Saturday, December 03, 2005


I was reading the morning paper and the guy was writing a piece about Christmas gifts and rueing the time he got a monogrammed butterknife, saying What do you say when you get a butterknife?

Plenty. For starters, you turn and look into the person's eyes who gave to you and say, Thank You. The guy goes on to elaborate on real gifts, the gifts of the scriptures, unconditional love, forgiveness, peace, and hope. A pretty typical take for a religion columnist on a Saturday morning, second week of advent. But I would be remiss if I didn't mention that the piece was well-written, despite the superficial remarks on the age-old commentary on gift-giving/commercialization of Christmas.

I think this guy misses a really big point that many people miss. I'm thinking of Martin Buber, the Jewish philosopher, who spoke to the Will and Grace of a perfect relationship with God. Buber says that you must have the will, or really want, to be with God in all things; but he also says that once you have a relationship, you must have the grace to receive and to live with it each day. It's the grace that can remain the elusive ingredient of a peace-filled, hope-filled life laced with forgiveness and unconditional love.

It's my observation and my experience that we want people to love us how we want them to love us. That can mean that perfect Christmas gift that delights a heart tied up in one hobby or another, one interest or another, one preference or another. That can mean that person always doing and saying the very thing that meets our needs perfectly at the moment. That can mean that person always being emotionally available to us as we muddle through. We want what we need and what makes sense of our world.

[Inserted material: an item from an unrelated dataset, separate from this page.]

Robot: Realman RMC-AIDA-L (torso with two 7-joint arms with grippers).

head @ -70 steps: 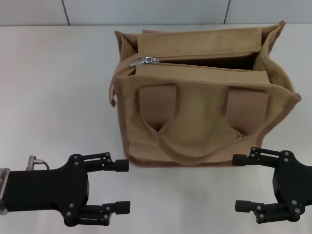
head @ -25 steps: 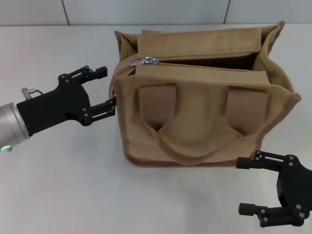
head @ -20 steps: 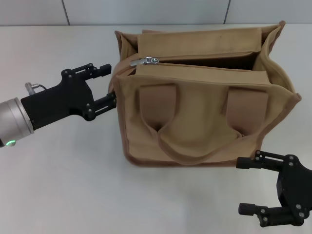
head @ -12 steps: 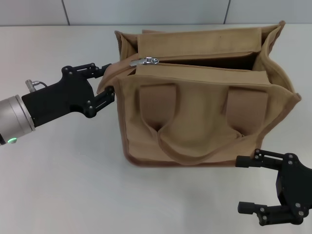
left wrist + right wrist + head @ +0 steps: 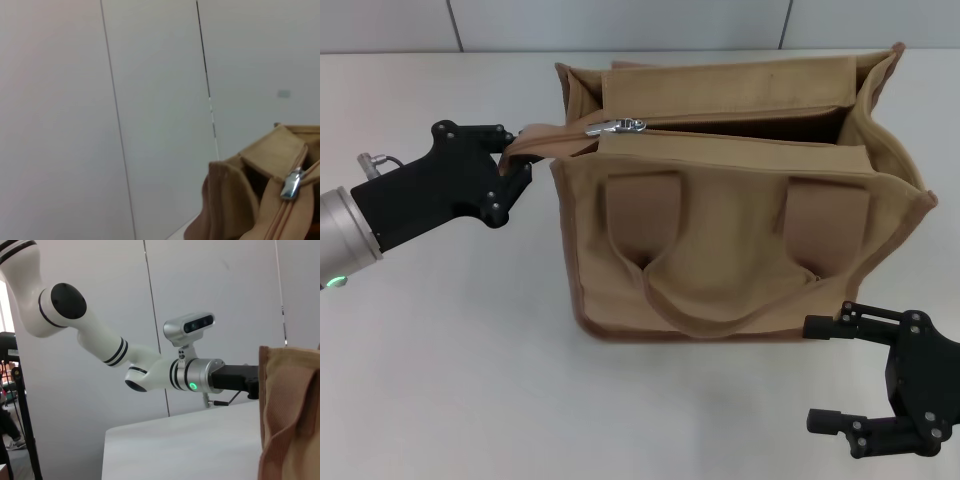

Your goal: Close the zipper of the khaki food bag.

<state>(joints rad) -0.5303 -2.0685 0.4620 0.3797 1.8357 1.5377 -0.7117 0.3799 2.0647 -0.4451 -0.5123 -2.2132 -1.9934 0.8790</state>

People on the other hand, love us the way they see fit or the way they can. "What she needs is a good pair of winter boots. Here's some with pink laces. I'll get her those." "I am too busy and frankly, too important, to be fooling around with an airport pickup; she can get her own self to town and when she comes, that way I'll be ready to see her." "I will be home when the party is over but I don't really know when." People don't mean any harm. People don't intend to punish with their love or their gifts. And when we respond with "What do you say when you get a monogrammed butterknife?" we short sheet ourselves. That perfect walk with God and his people has slipped through our fingers again. You gotta want it and once you get it, you gotta live it.

You must embrace the love you receive with grace and gladness and return the love with joy, letting the consolation of a relationship settle about you like a luxurious cashmere shawl of untold comfort. The monogrammed butterknife is a good thing for us all: life isn't just how we see it or how we want it. The world will not bend to that strong will of ours and our precise take on things every time. When people give gifts or share their gifts with us, it's a sacred moment and should always be met with the holiest, humblest of replies. Thank you. This is just wonderful.

Because it really is!

JBelle
Bellmaison
The 'Kam EWA

1 comment:

stebbijo said...

Yep -- you write some very nice thought provoking posts in a very nice philosophy sort of way.